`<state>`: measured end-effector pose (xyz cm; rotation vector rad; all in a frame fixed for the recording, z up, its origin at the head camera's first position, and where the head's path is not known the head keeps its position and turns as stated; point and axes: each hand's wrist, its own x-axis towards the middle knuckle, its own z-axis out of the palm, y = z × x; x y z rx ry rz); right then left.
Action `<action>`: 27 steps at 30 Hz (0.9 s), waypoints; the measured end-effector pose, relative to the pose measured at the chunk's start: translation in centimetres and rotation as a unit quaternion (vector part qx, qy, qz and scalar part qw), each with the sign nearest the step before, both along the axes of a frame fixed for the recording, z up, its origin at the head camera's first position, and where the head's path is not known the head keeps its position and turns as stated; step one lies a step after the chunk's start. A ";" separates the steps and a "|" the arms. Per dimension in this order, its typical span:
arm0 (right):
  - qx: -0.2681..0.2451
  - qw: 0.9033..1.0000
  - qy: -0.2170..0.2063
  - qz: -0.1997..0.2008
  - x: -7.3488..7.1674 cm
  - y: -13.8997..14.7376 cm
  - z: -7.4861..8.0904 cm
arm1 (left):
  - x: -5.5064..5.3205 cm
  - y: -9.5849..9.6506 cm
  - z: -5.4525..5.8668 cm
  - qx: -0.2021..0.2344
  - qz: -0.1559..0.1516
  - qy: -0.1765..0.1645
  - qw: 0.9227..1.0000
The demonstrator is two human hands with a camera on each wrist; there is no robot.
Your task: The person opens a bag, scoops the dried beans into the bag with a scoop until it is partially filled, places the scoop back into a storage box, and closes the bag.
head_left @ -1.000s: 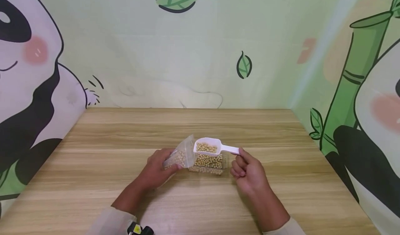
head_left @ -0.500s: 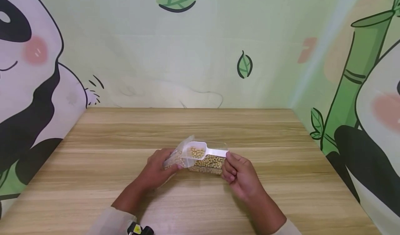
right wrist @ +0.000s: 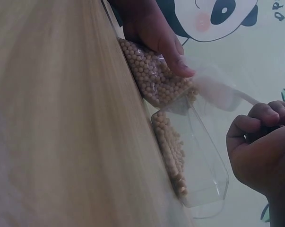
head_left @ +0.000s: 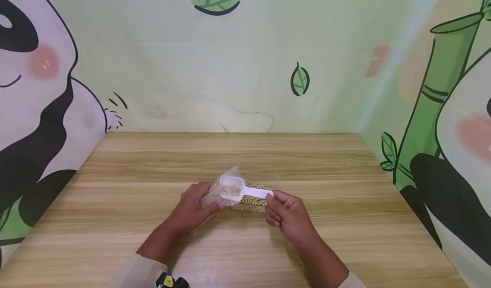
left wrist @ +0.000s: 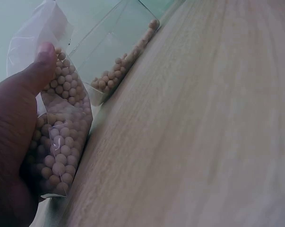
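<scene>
My left hand grips a clear plastic bag of round, pale yellow beans, its thumb on the near side by the mouth. The bag leans with its open end to the right. Thumb and fingers of my right hand pinch the handle of a white scoop. The scoop's bowl is tipped inside the bag's mouth, seen through the film, with a few beans showing in it. Below the scoop, a clear box with a layer of the same beans stands against the bag's right side.
The wood-grain table reaches back to a pale green wall printed with pandas, leaves and bamboo. A small black device with a yellow label sits at the left sleeve.
My right hand has moved left and slightly nearer, carrying the scoop from over the box into the bag's mouth and tilting it. Fewer beans show in the scoop. The left hand stays put.
</scene>
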<state>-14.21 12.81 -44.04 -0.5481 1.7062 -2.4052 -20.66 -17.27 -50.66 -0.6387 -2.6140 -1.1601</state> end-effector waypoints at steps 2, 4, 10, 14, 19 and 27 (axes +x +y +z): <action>-0.003 1.000 0.009 0.004 0.0 0.0 -0.1 | -0.5 -0.3 -0.9 0.007 -0.009 0.022 1.000; -0.009 1.000 0.015 0.006 0.0 0.0 -0.1 | -0.7 -0.4 -1.1 0.012 -0.020 0.044 0.999; -0.012 0.999 0.034 -0.006 -0.1 0.0 -0.1 | 0.9 0.2 1.8 0.005 -0.019 -0.004 1.000; -0.013 0.998 0.058 -0.014 -0.1 0.2 -0.1 | 1.4 0.5 2.8 -0.008 -0.008 -0.049 0.999; -0.009 0.996 0.083 -0.018 0.0 0.4 -0.1 | 1.3 0.6 2.7 -0.008 -0.001 -0.065 0.998; -0.005 0.995 0.090 -0.042 -0.1 0.4 0.0 | -0.8 -0.3 -0.8 -0.002 -0.008 -0.002 1.000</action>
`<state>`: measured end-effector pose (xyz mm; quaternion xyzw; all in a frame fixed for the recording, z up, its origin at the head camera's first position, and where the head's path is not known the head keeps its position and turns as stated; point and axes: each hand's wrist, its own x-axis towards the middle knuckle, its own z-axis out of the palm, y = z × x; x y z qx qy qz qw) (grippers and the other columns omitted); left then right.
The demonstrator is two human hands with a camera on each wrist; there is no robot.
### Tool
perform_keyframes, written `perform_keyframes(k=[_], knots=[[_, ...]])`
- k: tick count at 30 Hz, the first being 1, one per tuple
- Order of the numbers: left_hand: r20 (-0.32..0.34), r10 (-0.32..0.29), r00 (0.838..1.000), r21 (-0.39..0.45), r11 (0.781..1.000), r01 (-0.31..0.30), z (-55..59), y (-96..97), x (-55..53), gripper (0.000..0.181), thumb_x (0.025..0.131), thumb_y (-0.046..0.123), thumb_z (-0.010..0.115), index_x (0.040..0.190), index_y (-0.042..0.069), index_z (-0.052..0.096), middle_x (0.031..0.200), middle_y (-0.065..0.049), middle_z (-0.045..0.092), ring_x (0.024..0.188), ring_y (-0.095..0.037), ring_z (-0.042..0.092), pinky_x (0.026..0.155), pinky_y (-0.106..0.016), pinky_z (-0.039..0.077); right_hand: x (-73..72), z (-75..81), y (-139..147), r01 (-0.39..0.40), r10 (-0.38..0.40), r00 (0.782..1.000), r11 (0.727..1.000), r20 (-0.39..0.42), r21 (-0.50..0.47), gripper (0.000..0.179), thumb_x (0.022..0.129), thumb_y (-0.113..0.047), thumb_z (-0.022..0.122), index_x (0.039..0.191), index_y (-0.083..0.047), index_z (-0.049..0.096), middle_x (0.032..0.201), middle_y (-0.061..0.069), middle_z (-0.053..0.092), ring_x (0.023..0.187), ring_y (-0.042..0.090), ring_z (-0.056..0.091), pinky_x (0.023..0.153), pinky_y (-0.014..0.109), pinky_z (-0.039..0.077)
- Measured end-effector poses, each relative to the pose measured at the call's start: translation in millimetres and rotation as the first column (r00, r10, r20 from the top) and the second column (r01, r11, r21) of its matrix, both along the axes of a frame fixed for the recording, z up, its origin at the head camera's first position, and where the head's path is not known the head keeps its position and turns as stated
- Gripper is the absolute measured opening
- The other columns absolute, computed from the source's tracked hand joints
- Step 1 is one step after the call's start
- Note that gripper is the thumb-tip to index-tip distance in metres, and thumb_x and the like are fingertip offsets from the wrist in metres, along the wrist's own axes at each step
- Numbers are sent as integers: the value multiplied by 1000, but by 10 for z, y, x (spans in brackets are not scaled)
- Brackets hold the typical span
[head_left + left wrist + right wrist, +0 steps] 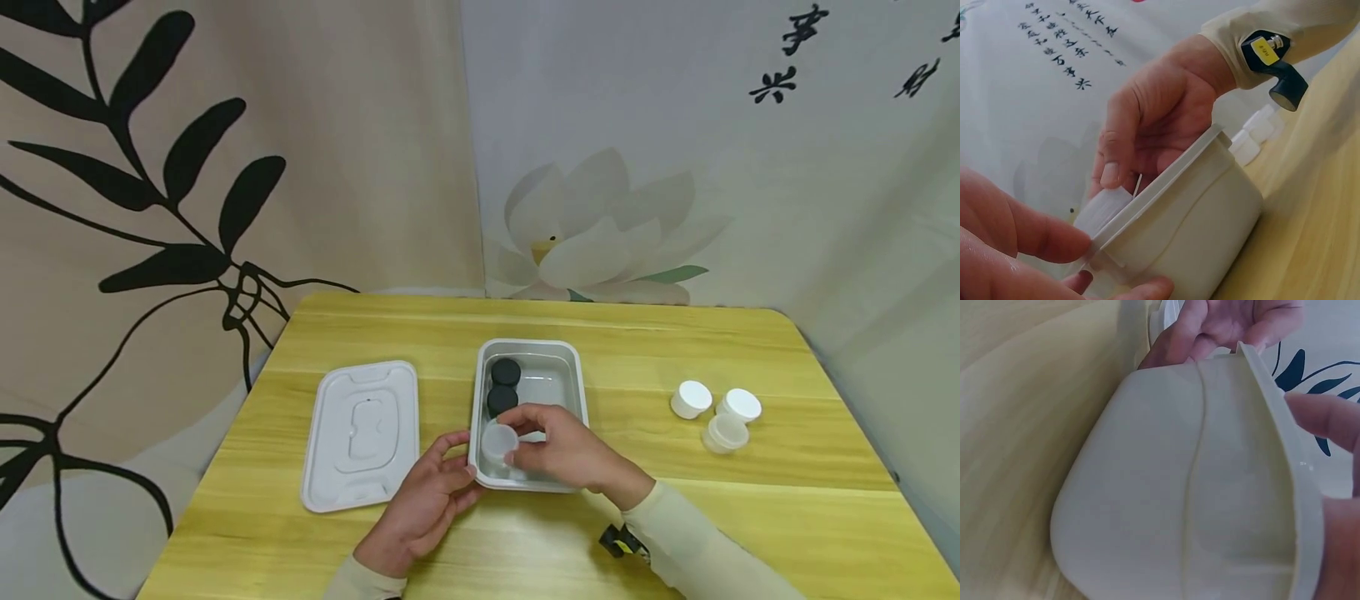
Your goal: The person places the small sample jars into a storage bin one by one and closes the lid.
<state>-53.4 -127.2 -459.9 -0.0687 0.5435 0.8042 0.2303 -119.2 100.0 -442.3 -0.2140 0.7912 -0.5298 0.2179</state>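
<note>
A pale rectangular plastic box (570, 392) stands on the table, and two black-topped round jars (506, 372) sit along its left side inside. My right hand (551, 442) reaches over the box's near end and pinches a small white round jar (499, 442) between thumb and fingers, at the near left corner. With fingertips at the rim and against the outer wall, my left hand (435, 500) grips the box at its near left side. From the left wrist, the white jar (1107, 209) shows beside the box rim (1166, 175), under the right hand's fingers.
Left of the box lies its flat white lid (363, 437). To the right stand three more small white jars (738, 405) in a close group. A patterned curtain (360, 150) hangs behind the far edge of the wooden table (637, 533).
</note>
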Motion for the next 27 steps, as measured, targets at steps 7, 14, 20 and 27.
perform_keyframes(k=[7,14,20,27], knots=[[-4,0,1000,-14,1000,0,2,-2,-5,57,105,1,53,157,1,30,137,-17,58,115,-17,64,100,-33,54,-2,-14,12,-62,62,998,998,-4,-15,38,92,-10,79,127,-3,69,121,11,72,113,23,67,91,26,57],[1,5,1000,-5,1000,-5,-10,9,0,57,105,0,52,156,1,29,133,-15,60,111,-16,65,100,-32,54,-6,-27,-16,-86,87,996,995,-17,45,36,89,-11,83,123,-5,71,120,9,71,111,22,65,94,31,58],[3,7,1000,0,1000,-7,-36,4,11,57,104,1,53,156,0,29,129,-13,61,108,-15,65,98,-31,53,-11,-63,-41,-81,85,996,991,-38,104,36,88,-12,84,122,-8,72,116,4,72,105,18,65,89,29,57],[-2,2,1000,-6,1000,-2,-24,4,-5,57,104,0,53,156,-1,29,132,-16,60,111,-17,66,99,-31,54,-53,-72,-48,-69,73,997,989,-21,132,38,85,-12,86,121,-12,75,112,1,73,101,18,67,83,31,57]])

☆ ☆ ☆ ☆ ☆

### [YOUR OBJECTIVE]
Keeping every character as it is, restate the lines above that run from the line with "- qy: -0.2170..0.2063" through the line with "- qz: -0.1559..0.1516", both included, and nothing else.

### [YOUR SOLUTION]
  - qy: -0.2170..0.2063
  - qz: -0.1997..0.2008
  - x: -7.3488..7.1674 cm
  - y: -13.8997..14.7376 cm
  - z: -7.4861..8.0904 cm
arm1 (left):
  - x: -5.5064..5.3205 cm
  - y: -9.5849..9.6506 cm
  - z: -5.4525..5.8668 cm
  - qx: -0.2021..0.2344
  - qz: -0.1559..0.1516

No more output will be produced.